Tonight's dinner was supposed to be hamburgers.  A Hossman original recipe flavored with steak sauce and just a hint of dill.  They are quite good.  However, at the last minute, I changed the menu that my wife was expecting and apparently craving all day.  Instead, we are having chicken kabobs, another original recipe.  Apparently, it was the wrong one. 

Hossmom seems close to tears, I am close to being out of my mind.  I have ridden the emotional roller coaster of pregnancy for nine months.  We are at the end, so very close.  I have weathered every storm and apologized more than a politician on a Appalachian trail hike.  I have leapt over landmines, I have dodged thrown dishes, I have gladly taken the blame for everything that ails the world.  And yet, it's not enough.  There is still more to do.  I can hold it together for one more week, sweet Jesus just one more week. 

A burger, I will go get her a burger.  I tell her this but it does not seem to make her feel better, it makes her even more angry.  She asks why I changed the menu, how could I be so thoughtless and cruel?  I explained that we had to cook the chicken before it went bad.  She does not hear my reply and I don't know why I say it anyway, it does not matter.  My pregnant wife wants a burger, I must obey or we are all doomed. 

I tell her it's not a problem but now she says she feels bad, the last thing I want. She says that she will just eat what I cooked but then she looks at the dog.  In her head, she thinks the dog looks sad and I know that any minute crying may start.  I can make no sense of any of this but when could a man explain the emotions of a pregnant wife?  I plead with her.  I tell her corny jokes.  Hell, I even do a goofy dance just to see if I can get one smile from her while I gather my car keys.  I have debased myself to one liners and humiliation just to stay the tsunami that I fear is about to breach my walls. 

This is why I would mow you over in my car.  You understand, it's nothing persona right?  It's just that my pregnant wife is about to murder me in my sleep.  And god help you I am the last thing that stands between you and her weird cravings.  You are expendable, I am necessary for the good of us all. 

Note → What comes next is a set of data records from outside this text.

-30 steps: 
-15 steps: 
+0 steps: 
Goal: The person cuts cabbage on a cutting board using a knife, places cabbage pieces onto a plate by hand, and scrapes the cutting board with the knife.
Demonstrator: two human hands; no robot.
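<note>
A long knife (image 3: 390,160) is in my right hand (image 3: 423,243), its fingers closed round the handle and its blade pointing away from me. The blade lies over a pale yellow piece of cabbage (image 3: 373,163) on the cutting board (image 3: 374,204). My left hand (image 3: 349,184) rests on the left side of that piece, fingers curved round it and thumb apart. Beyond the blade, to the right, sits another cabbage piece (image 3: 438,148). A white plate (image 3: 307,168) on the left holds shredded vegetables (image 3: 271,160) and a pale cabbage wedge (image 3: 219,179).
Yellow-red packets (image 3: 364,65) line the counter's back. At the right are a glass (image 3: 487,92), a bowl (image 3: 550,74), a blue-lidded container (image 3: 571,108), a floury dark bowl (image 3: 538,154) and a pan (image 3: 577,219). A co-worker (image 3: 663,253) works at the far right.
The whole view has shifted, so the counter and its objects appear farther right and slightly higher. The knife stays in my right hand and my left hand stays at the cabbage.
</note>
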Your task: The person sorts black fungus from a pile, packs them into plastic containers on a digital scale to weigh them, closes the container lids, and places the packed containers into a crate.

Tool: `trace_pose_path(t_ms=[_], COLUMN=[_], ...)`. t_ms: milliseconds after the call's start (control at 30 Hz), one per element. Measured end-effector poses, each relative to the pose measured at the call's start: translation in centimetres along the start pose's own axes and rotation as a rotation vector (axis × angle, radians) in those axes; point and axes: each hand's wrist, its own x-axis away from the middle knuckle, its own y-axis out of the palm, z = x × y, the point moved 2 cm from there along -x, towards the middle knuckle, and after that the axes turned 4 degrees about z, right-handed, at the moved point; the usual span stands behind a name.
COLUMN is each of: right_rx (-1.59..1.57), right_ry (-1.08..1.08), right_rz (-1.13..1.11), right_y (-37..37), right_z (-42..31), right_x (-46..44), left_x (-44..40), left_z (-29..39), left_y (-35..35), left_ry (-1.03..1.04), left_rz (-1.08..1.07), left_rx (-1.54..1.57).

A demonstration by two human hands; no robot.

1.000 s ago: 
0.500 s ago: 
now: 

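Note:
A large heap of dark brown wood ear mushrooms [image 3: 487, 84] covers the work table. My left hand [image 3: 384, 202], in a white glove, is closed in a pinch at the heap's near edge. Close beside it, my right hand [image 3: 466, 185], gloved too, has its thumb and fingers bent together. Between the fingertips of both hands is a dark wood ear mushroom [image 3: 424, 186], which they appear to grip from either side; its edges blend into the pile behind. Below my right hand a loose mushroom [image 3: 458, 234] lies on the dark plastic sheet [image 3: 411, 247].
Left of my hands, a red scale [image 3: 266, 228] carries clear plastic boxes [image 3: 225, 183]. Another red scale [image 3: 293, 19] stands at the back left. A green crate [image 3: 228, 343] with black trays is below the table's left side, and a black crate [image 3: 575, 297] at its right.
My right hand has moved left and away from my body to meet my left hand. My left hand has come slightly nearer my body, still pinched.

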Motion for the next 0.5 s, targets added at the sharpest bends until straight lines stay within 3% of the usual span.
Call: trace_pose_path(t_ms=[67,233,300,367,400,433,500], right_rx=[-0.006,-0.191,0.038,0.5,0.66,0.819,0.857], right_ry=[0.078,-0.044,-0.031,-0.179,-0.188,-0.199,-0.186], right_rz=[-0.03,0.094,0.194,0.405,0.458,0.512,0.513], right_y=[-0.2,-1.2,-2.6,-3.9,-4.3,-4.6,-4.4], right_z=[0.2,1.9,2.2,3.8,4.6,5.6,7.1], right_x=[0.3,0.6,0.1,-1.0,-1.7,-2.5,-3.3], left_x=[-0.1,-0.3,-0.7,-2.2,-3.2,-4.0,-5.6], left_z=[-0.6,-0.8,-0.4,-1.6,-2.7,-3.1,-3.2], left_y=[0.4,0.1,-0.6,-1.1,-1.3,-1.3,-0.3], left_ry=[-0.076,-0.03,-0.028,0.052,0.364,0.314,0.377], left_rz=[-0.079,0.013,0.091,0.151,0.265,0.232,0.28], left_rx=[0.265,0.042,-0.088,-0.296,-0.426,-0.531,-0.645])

I try not to understand any of this anymore.  I just know that if it doesn't get done then my night is in for a world of shit.  She will sit on the couch after dinner and silently plot my destruction.  She will start finding reasons to correct me.  I missed a piece of paper that's on the garage floor when I picked up, how could I be so cruel?  I didn't wipe the soles of my shoes off after coming in the house, how could I be so cruel.  I didn't dust the back of the entertainment center, the kids aren't kid enough, the dogs nails aren't painted, how could I be so cruel?  Remember that time in college, 15 years ago, how could I be so cruel?

So to avoid this I run to my car and I may have to run you over.  I get the hamburger, exactly like she wants it and I hand it to her with trembling hands.  I fear that the slightest misstep and I will accidentally hit the launch button of her nuclear moods.  She takes it quickly and has dinner.  I sit silently at the table with her awaiting the outcome.  I pray. 

"Thank you honey" she says and she smiles.  A worldwide collective sigh can be heard.  Disaster averted.  I am not hero I'm just a man who wants peace. 

Hossmom goes to bed at 8pm, she says she is tired.  She kisses me on the head, I cringe expecting her to blame me for being so very very bald.   She goes to bed. 

Later that night, I am enjoying my well earned peace.  Perhaps I am thinking about the poor guy that I had to run down.  I am watching South Park.  I admit, it's immature and childish.  It's stupid and dumb but this is what I need.  I need mindless, I need not to think.  I need to zone out and relax.  I hear Hossmom coming down stairs. 

"I can hear that stupid show."

I laugh.  I am an idiot.  I should be better at this now.  "Sorry hun, I will turn it down." 

"No!"  she says.  "Turn it off."

I don't know why she is bothered by me watching TV.  I don't know why she is bothered by the what I am watching when she is not around.  I don't know why I couldn't just put in headphones.  I don't know why she couldn't close the door.  I don't know why this seems important to her.  I don't know why me watching TV by myself has anything to do with her.  I don't know why..................       I suppose I don't need to know why, perhaps the only smart decision I have made today.

One more week.  One more week.  Just one more week.  I can keep it together for one more week.